Assistir filmes, séries ou documentários sobre pessoas que escrevem porque não há nada mais inspirador do que conhecer o processo criativo de alguém que cria. Filmes, séries e documentários sobre pessoas que escrevem nos lembram que a escrita não nasce pronta, mas que ela é construída, uma palavra por vez, entre dúvidas, memórias e experiências. Essas são minhas escolhas preferidas:
Shirley — uma escritora provocadora entre o gênio e a desordem;
Frida — não é sobre literatura, mas é sobre criar com o corpo inteiro;
Nunca te vi, sempre te amei — a beleza da correspondência entre escritores, traz a citação preferida da minha vida (será que você descobre qual é?)
Valéria — série leve e divertida sobre mulheres, escrita, amizade e reinvenção;
Alessandra — série documental sobre Alessandra Pizarnik;
Joan Didion: The Center Will Not Hold;
Noites Selvagens com Emily —um olhar sobre a vida de Emily Dickinson muito diferente das representações típicas;
Cora Coralina: Todas as Vidas — o retrato de uma mulher que virou palavra;
Marina Colasanti no SESC 24de Maio;
Mary Shelley — juventude, dor e invenção da criadora de Frankenstein;
Manoel de Barros: Só dez por cento é mentira — sobre poesia, natureza e encantamento;
Sobre Susan Sontag — lucidez, política, escrita e contradição.
A criatividade é generosa. Às vezes, ela só precisa de um pouco de espaço, de pausa, de escuta. E quando a gente volta pra página, já não volta só. Trazemos o mundo junto com a gente.
Pra continuar escrevendo
(um exercício de criatividade sem pressa)

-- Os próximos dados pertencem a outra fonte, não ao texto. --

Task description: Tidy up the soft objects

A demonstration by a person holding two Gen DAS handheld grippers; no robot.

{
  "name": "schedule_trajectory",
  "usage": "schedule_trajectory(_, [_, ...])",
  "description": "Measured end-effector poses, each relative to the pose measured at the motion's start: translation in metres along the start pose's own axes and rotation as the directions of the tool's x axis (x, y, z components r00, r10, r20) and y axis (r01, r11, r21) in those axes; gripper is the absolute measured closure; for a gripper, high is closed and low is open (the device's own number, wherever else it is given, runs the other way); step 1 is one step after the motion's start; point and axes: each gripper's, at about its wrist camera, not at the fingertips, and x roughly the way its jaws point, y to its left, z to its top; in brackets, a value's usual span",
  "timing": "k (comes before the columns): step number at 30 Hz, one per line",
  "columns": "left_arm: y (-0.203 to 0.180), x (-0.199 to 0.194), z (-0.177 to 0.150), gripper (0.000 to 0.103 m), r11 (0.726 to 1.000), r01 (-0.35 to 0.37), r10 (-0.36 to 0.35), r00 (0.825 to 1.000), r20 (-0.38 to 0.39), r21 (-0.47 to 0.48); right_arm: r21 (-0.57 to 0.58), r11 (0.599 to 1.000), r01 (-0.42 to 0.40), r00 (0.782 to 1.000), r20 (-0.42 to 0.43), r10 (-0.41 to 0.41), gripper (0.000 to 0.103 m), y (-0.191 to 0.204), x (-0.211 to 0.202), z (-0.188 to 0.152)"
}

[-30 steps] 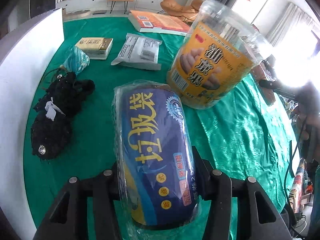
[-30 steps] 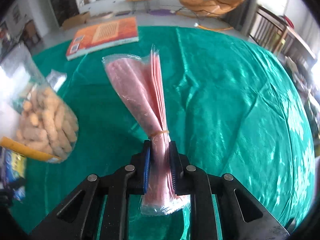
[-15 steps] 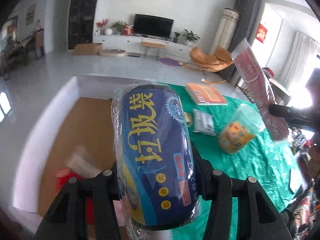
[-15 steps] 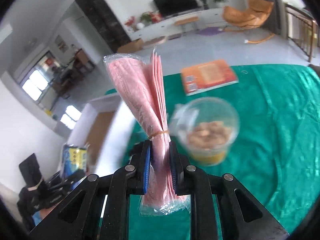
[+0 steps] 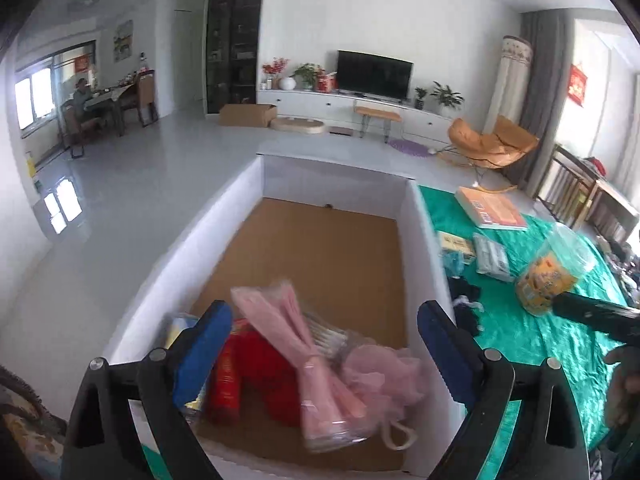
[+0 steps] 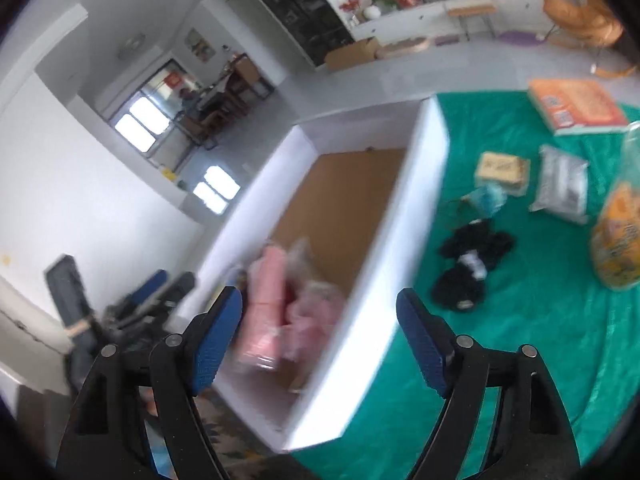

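My left gripper [image 5: 324, 352] hangs over the near end of the white box [image 5: 420, 248]. Its jaws are opening and nothing is between them. Below it in the box lie the pink packet tied with a band [image 5: 296, 336], a red item [image 5: 248, 380] and a pink mesh puff [image 5: 384, 372]. A yellow and blue wrapper [image 5: 178, 326] peeks out behind the left finger. My right gripper [image 6: 320, 344] is over the box's near right wall [image 6: 384, 272]. Its jaws are also opening, with nothing held, and the pink packet [image 6: 264, 304] is blurred beneath. A black soft bundle [image 6: 472, 264] lies on the green cloth.
On the green tablecloth [image 6: 520, 340] right of the box are a peanut jar [image 6: 618, 232], a grey packet [image 6: 562, 188], a small flat box [image 6: 502, 168], a teal pouch [image 6: 486, 196] and an orange book [image 6: 576, 106]. The box's far half shows bare brown floor [image 5: 320, 248].
Both grippers have swung from the table to the white box and opened. The left let go of the blue roll and the right let go of the pink packet, which now lies in the box.
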Motion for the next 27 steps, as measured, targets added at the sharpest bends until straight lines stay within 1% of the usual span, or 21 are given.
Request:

Escolha uma frase que você mesma tenha escrito — pode ser de um conto, um poema, um diário, uma conversa que ficou na memória. Uma frase que você goste, que te diga algo.

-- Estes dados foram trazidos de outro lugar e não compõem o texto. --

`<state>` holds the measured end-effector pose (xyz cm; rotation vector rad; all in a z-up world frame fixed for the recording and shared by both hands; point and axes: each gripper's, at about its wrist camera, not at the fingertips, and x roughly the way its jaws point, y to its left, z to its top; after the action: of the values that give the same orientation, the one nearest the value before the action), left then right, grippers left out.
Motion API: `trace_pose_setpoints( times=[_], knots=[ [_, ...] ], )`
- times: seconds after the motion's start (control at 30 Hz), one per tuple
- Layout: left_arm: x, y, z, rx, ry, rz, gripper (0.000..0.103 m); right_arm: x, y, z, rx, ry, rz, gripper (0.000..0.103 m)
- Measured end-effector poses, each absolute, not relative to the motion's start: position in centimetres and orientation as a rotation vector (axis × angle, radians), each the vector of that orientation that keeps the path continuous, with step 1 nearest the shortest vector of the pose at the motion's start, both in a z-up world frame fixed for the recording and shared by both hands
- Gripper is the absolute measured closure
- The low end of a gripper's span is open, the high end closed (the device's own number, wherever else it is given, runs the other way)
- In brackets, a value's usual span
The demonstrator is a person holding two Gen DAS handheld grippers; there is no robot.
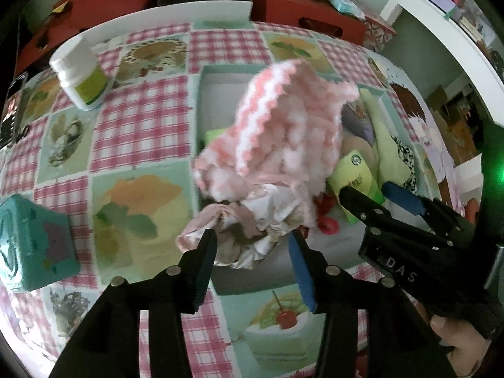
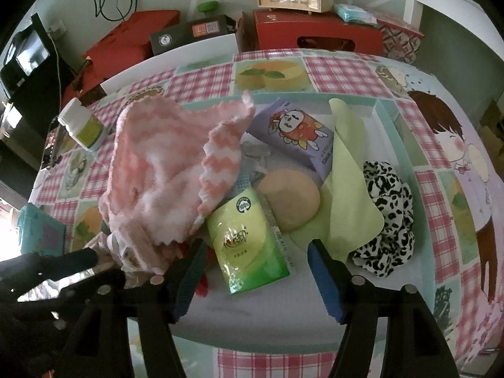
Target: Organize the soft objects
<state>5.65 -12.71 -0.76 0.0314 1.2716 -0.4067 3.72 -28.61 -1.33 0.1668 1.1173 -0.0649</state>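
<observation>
"DAS" is read on the right gripper's (image 1: 378, 193) black body in the left wrist view; "100%" is legible on the green tissue pack (image 2: 250, 241). The left gripper (image 1: 253, 245) is seen with jaws partly apart, the crumpled end of the pink-and-white cloth (image 1: 277, 138) lying between them, not pinched. The right gripper's jaws stand apart and empty over the tray (image 2: 390, 126). The cloth is draped over the tray's left side. The spotted scrunchie (image 2: 389, 217) and beige sponge (image 2: 291, 201) are shown clearly only by the right wrist view.
</observation>
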Motion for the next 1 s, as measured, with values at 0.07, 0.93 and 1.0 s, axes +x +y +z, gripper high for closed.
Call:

Agora, respire fundo e experimente ilustrá-la.
Não, não é preciso "saber desenhar". A proposta não é fazer arte para galeria, é brincar com formas de traduzir o que a frase carrega. Pode ser com colagens, recortes de revistas, tecido, lantejoulas, uma folha que o vento trouxe até você, aquarela, canetinha, lápis de cor, o que tiver por perto.
O gesto de ilustrar ativa outro modo de pensar, mais sensorial, mais livre. E às vezes, ao desenhar uma frase, a gente descobre novas palavras.
Quer ir além? Experimente criar um lambe-lambe ou um fanzine com essas ilustrações e frases. Recorte, cole, dobre, escreva, reproduza. Deixe que sua frase ganhe vida nas paredes da sua casa, no presente que você dá a alguém ou na página que se multiplica em muitas outras.
Por(entre)linhas desta semana fica por aqui, eu espero que essas palavras tenham acendido uma faísca de inspiração para você. Que a criatividade se manifeste em gestos pequenos, livres e cheios de sentido.
Até a próxima, com mais encontros entre as linhas.
Eu amei as dicas e me identifiquei com algumas. Estava viajando semana passada e fiz exatamente (por coincidencia) o que você recomendou na primeira dica e... foi incrível! Eu sentia que estava olhando para o bairro no qual estava com outros olhos, a interação das pessoas nas ruas me chamava atenção, transbordou tanto que comecei a gravar audio pra mim mesma hahaha obrigada pela generosidade dessas dicas 💜
A caminhada pra resolver impasses criativos funciona mesmo.
Às vezes, é o corpo que precisa se mover pra cabeça destravar.
Já me peguei saindo pra andar só pra ver se alguma ideia se desenrola — e, no meio do caminho, ela vem.
Às vezes numa vitrine, num grafite, num diálogo entre desconhecidos.
O mundo devolve quando a gente sai pra escutar com o corpo inteiro.
Esse texto me lembrou disso com sensibilidade e leveza.
Criar é estar em movimento, mesmo quando a página ainda parece parada. Obrigado por compartilhar, Mabelly.